**WHAT NEEDS TO BE DONE**
Find each line of the entries with the string "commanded", please, and copy it.

Data extracted from a collection
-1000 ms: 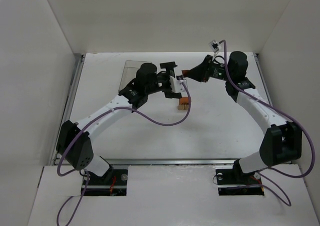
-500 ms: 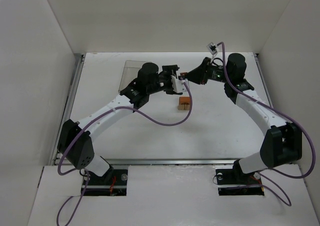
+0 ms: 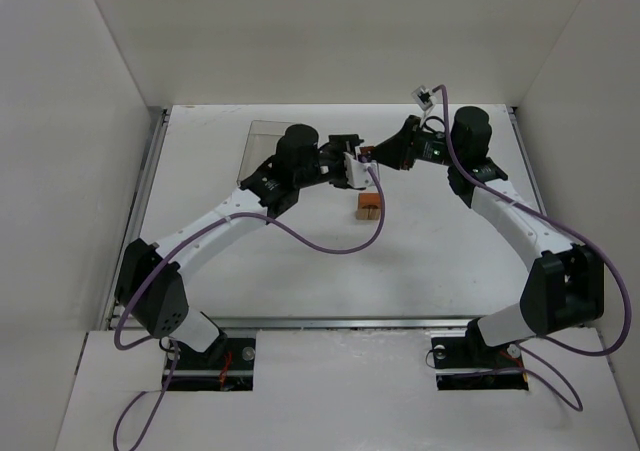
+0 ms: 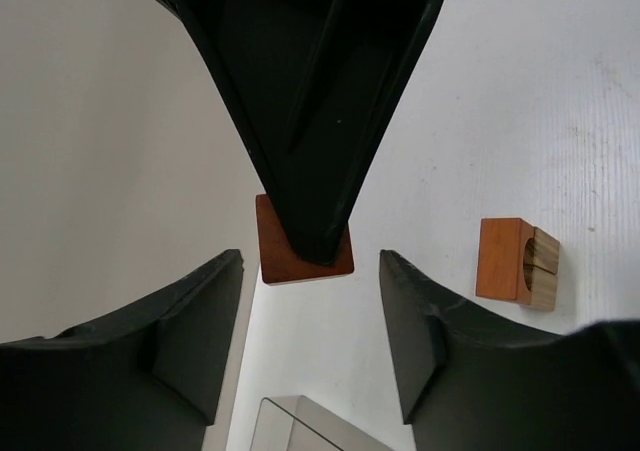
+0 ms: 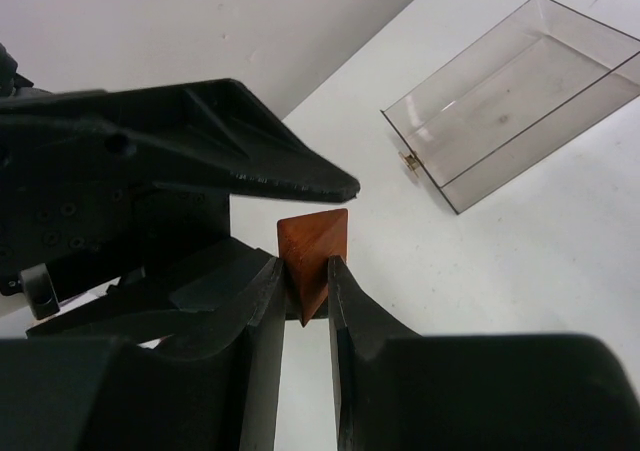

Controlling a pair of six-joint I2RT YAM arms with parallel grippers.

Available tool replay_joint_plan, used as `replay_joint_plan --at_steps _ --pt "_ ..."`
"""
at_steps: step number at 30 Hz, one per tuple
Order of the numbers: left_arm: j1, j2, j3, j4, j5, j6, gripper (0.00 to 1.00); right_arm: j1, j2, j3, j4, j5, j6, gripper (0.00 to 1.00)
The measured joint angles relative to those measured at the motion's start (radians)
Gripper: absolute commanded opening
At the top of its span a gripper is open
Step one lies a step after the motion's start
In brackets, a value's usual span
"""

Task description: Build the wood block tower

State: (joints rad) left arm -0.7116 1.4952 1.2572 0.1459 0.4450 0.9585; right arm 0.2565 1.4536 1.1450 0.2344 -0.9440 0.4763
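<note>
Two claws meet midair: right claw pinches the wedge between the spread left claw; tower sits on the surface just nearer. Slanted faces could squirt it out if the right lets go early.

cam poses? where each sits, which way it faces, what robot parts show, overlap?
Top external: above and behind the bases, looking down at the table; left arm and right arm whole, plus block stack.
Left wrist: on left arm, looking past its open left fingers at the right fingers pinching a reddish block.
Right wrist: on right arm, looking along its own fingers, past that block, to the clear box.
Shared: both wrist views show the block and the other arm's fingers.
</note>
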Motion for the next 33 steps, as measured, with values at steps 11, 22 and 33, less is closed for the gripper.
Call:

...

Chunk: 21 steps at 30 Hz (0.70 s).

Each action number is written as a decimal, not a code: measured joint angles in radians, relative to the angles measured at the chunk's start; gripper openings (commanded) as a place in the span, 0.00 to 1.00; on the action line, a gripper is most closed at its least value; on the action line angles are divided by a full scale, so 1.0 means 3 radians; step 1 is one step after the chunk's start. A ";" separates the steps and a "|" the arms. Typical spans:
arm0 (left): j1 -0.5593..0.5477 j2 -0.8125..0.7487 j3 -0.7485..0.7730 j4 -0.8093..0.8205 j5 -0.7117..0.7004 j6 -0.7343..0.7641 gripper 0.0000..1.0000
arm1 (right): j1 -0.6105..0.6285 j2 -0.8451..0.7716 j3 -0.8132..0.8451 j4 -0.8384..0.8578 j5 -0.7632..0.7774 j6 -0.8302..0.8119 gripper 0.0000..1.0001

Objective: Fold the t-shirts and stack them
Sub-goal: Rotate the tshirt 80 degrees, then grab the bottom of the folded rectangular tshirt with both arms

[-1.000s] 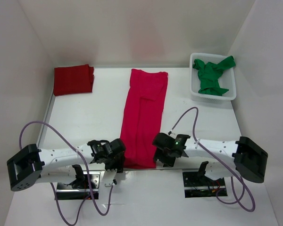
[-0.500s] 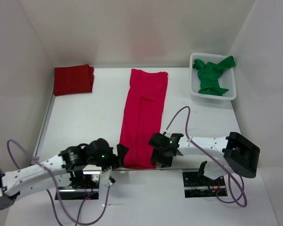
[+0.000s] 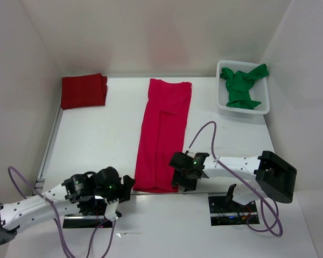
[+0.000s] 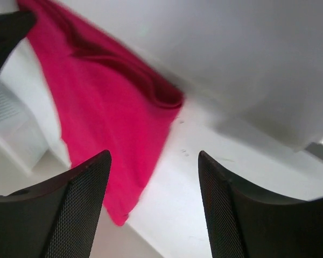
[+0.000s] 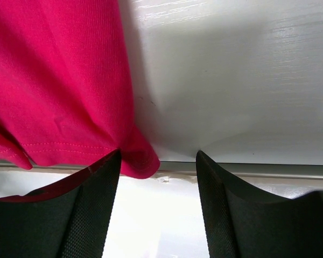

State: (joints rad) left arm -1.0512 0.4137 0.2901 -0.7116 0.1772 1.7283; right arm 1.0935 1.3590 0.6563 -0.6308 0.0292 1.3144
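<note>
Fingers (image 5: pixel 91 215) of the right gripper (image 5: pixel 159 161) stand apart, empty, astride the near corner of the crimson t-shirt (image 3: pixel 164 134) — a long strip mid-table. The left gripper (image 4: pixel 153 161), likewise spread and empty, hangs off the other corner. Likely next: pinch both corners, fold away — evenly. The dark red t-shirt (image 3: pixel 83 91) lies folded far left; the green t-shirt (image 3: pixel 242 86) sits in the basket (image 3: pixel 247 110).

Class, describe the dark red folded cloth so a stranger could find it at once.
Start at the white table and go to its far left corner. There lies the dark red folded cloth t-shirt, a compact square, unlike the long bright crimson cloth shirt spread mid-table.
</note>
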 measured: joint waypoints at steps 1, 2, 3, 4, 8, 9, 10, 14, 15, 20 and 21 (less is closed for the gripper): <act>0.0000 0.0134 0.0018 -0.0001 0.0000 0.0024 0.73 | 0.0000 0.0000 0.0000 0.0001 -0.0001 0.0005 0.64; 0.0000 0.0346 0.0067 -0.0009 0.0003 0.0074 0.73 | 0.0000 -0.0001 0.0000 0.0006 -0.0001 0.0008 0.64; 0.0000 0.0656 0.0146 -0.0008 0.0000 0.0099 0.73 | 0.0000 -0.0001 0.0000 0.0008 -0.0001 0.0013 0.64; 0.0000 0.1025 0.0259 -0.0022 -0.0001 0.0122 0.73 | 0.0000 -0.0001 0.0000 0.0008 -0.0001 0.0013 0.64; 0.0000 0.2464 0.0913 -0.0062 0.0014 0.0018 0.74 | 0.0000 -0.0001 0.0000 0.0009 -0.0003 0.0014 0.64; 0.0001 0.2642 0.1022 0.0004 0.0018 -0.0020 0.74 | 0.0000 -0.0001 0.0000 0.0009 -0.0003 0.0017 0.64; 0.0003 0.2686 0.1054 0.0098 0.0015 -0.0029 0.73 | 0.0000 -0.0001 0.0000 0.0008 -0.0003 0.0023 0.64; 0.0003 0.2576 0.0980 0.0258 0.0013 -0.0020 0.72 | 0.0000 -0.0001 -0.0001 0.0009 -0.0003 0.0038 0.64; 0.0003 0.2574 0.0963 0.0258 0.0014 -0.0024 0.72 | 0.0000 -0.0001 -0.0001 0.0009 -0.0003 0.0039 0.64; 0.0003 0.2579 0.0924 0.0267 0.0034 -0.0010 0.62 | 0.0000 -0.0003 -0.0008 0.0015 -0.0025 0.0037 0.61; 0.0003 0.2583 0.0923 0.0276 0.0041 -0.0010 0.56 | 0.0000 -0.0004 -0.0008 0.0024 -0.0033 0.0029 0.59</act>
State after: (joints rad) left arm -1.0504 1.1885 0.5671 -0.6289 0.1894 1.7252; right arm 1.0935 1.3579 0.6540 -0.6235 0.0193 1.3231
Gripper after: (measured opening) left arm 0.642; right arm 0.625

**RESPONSE BELOW**
Gripper: absolute commanded opening
Each action number is written as a decimal, not a code: measured joint angles in radians, relative to the angles measured at the chunk's start; gripper openings (commanded) as a place in the span, 0.00 to 1.00; on the action line, a gripper is most closed at its least value; on the action line angles are divided by a full scale, so 1.0 means 3 radians; step 1 is one step after the chunk's start. A ";" separates the steps and a "|" the arms. Typical spans:

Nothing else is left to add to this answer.